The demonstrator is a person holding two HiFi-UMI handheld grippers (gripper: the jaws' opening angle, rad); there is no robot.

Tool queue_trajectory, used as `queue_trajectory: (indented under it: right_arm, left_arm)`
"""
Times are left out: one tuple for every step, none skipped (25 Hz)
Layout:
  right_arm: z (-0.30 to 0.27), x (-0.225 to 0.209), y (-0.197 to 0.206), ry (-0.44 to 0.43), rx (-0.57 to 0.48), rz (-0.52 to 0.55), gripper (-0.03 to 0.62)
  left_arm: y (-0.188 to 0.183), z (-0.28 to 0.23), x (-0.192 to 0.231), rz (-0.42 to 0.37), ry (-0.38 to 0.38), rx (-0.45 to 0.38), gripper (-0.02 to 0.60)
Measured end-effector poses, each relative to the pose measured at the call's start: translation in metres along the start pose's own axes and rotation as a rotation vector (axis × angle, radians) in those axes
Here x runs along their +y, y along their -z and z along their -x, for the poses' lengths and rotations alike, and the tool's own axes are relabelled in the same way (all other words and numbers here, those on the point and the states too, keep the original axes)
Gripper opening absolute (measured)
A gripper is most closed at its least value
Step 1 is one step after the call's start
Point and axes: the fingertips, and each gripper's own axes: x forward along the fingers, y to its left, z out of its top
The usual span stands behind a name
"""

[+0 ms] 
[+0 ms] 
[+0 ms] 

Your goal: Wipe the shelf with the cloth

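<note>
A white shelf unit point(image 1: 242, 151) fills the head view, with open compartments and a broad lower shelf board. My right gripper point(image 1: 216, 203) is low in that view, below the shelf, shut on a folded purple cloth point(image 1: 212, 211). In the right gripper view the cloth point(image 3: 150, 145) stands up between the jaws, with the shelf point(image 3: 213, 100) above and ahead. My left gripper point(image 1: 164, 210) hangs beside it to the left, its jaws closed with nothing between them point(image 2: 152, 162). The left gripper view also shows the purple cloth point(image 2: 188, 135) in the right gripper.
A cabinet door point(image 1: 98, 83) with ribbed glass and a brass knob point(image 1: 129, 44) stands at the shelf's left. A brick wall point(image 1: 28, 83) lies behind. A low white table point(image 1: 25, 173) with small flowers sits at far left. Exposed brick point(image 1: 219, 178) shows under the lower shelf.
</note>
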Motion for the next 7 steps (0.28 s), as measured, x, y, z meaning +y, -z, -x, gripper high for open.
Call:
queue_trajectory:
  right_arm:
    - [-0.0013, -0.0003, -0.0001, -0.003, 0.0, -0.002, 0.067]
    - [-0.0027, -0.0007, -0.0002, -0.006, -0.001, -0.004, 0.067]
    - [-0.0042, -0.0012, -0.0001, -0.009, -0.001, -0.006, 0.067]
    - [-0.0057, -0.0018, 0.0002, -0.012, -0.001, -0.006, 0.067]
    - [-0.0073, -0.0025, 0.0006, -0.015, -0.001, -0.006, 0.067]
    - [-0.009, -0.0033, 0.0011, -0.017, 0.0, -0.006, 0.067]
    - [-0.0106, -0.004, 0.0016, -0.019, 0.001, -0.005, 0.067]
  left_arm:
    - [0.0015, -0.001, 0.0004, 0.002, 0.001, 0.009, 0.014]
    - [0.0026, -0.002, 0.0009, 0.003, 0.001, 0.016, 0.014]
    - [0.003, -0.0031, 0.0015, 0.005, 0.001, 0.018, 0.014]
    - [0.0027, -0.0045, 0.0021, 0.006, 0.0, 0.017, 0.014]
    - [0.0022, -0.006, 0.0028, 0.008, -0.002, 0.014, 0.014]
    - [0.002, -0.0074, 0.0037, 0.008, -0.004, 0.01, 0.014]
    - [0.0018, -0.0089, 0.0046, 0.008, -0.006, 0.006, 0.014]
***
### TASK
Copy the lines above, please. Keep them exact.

### WRITTEN ANSWER
The demonstrator is a person holding two HiFi-UMI handheld grippers (gripper: the jaws' opening angle, rad); there is no robot.

Tool queue_trajectory, used as `queue_trajectory: (indented under it: right_arm, left_arm)`
"""
Times are left out: one tuple for every step, none skipped (25 Hz)
Layout:
  right_arm: z (-0.30 to 0.27), x (-0.225 to 0.209), y (-0.197 to 0.206), ry (-0.44 to 0.43), rx (-0.57 to 0.48), rz (-0.52 to 0.55), gripper (-0.03 to 0.62)
  left_arm: y (-0.188 to 0.183), z (-0.28 to 0.23), x (-0.192 to 0.231), rz (-0.42 to 0.37), ry (-0.38 to 0.38), rx (-0.45 to 0.38), gripper (-0.02 to 0.60)
Measured end-effector poses, each relative to the pose measured at the call's start: translation in metres along the start pose's own axes and rotation as a rotation vector (axis × angle, radians) in those axes
Here x runs along their +y, y along their -z and z along their -x, for the poses' lengths and rotations alike, and the tool's own axes are relabelled in the same way (all other words and numbers here, those on the point and the states too, keep the original axes)
Gripper opening absolute (measured)
A gripper is most closed at its least value
Step 1 is one step after the call's start
Point and axes: the fingertips, and each gripper's own axes: x forward along the fingers, y to its left, z out of its top
The usual span stands behind a name
"""

[+0 ms] 
[+0 ms] 
[+0 ms] 

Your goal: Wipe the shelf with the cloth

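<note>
A white shelf unit point(image 1: 242, 151) fills the head view, with open compartments and a broad lower shelf board. My right gripper point(image 1: 216, 203) is low in that view, below the shelf, shut on a folded purple cloth point(image 1: 212, 211). In the right gripper view the cloth point(image 3: 150, 145) stands up between the jaws, with the shelf point(image 3: 213, 100) above and ahead. My left gripper point(image 1: 164, 210) hangs beside it to the left, its jaws closed with nothing between them point(image 2: 152, 162). The left gripper view also shows the purple cloth point(image 2: 188, 135) in the right gripper.
A cabinet door point(image 1: 98, 83) with ribbed glass and a brass knob point(image 1: 129, 44) stands at the shelf's left. A brick wall point(image 1: 28, 83) lies behind. A low white table point(image 1: 25, 173) with small flowers sits at far left. Exposed brick point(image 1: 219, 178) shows under the lower shelf.
</note>
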Motion for the next 7 steps (0.28 s), as measured, x, y, z meaning +y, -z, -x, gripper high for open.
Call:
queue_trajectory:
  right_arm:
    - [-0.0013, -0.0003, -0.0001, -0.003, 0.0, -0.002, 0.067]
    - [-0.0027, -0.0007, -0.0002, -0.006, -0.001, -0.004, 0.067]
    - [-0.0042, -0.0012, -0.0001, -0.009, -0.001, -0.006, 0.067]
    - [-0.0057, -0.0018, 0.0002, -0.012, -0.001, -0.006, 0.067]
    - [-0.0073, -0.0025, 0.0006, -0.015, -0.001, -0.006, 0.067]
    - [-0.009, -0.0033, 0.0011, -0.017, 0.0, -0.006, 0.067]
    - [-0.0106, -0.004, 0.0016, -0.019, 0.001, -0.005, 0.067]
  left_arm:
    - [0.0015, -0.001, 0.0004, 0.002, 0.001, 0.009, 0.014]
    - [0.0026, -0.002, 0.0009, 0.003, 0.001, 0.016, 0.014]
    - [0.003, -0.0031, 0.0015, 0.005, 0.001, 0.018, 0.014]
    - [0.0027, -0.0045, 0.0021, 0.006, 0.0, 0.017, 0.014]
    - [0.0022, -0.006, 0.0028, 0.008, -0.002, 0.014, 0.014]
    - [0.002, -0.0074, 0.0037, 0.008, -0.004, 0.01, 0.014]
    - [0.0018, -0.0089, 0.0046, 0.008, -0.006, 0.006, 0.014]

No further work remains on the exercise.